→ **REQUIREMENT**: Write the listing below out again exactly, though only as far as the line with "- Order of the", which is included.
╔══
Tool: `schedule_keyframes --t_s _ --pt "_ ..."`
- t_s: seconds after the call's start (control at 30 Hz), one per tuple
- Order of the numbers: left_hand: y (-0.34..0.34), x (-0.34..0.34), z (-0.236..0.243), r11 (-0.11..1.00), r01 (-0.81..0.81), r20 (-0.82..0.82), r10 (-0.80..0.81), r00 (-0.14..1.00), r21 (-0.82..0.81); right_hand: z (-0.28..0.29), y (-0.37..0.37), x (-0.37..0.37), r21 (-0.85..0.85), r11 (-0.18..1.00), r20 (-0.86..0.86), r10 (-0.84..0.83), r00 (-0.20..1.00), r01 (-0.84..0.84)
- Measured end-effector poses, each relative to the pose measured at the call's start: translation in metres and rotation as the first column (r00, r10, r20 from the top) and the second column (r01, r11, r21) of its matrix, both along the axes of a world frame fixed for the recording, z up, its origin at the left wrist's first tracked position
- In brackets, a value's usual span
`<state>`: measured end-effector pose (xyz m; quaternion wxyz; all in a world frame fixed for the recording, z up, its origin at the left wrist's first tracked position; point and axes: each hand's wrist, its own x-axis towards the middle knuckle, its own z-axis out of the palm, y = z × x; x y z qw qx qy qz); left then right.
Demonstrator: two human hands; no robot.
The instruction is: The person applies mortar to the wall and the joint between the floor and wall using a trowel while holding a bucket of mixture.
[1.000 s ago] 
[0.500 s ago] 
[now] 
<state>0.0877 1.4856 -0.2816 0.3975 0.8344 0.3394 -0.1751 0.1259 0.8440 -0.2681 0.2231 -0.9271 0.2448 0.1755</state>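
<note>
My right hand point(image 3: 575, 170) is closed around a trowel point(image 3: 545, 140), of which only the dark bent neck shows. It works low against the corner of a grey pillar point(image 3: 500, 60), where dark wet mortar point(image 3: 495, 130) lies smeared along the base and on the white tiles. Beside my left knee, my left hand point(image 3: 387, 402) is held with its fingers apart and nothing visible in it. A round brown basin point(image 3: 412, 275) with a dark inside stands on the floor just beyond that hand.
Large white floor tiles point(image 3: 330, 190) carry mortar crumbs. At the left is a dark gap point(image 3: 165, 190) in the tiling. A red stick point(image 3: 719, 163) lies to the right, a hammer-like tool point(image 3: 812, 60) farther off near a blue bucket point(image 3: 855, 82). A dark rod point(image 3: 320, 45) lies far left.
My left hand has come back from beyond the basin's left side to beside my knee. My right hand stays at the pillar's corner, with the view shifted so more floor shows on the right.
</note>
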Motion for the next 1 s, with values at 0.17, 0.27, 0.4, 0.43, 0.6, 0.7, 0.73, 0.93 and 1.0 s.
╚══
→ **ANSWER SECTION**:
Tool: `schedule_keyframes --t_s _ --pt "_ ..."`
- t_s: seconds after the call's start (control at 30 Hz), one per tuple
- Order of the numbers: left_hand: y (-0.34..0.34), x (-0.34..0.34), z (-0.236..0.243), r11 (-0.11..1.00), r01 (-0.81..0.81), r20 (-0.82..0.82), r10 (-0.80..0.81), r00 (-0.14..1.00), r21 (-0.82..0.81); right_hand: z (-0.28..0.29), y (-0.37..0.37), x (-0.37..0.37), r21 (-0.85..0.85), r11 (-0.18..1.00), r20 (-0.86..0.86), r10 (-0.84..0.83), r00 (-0.20..1.00), r01 (-0.84..0.84)

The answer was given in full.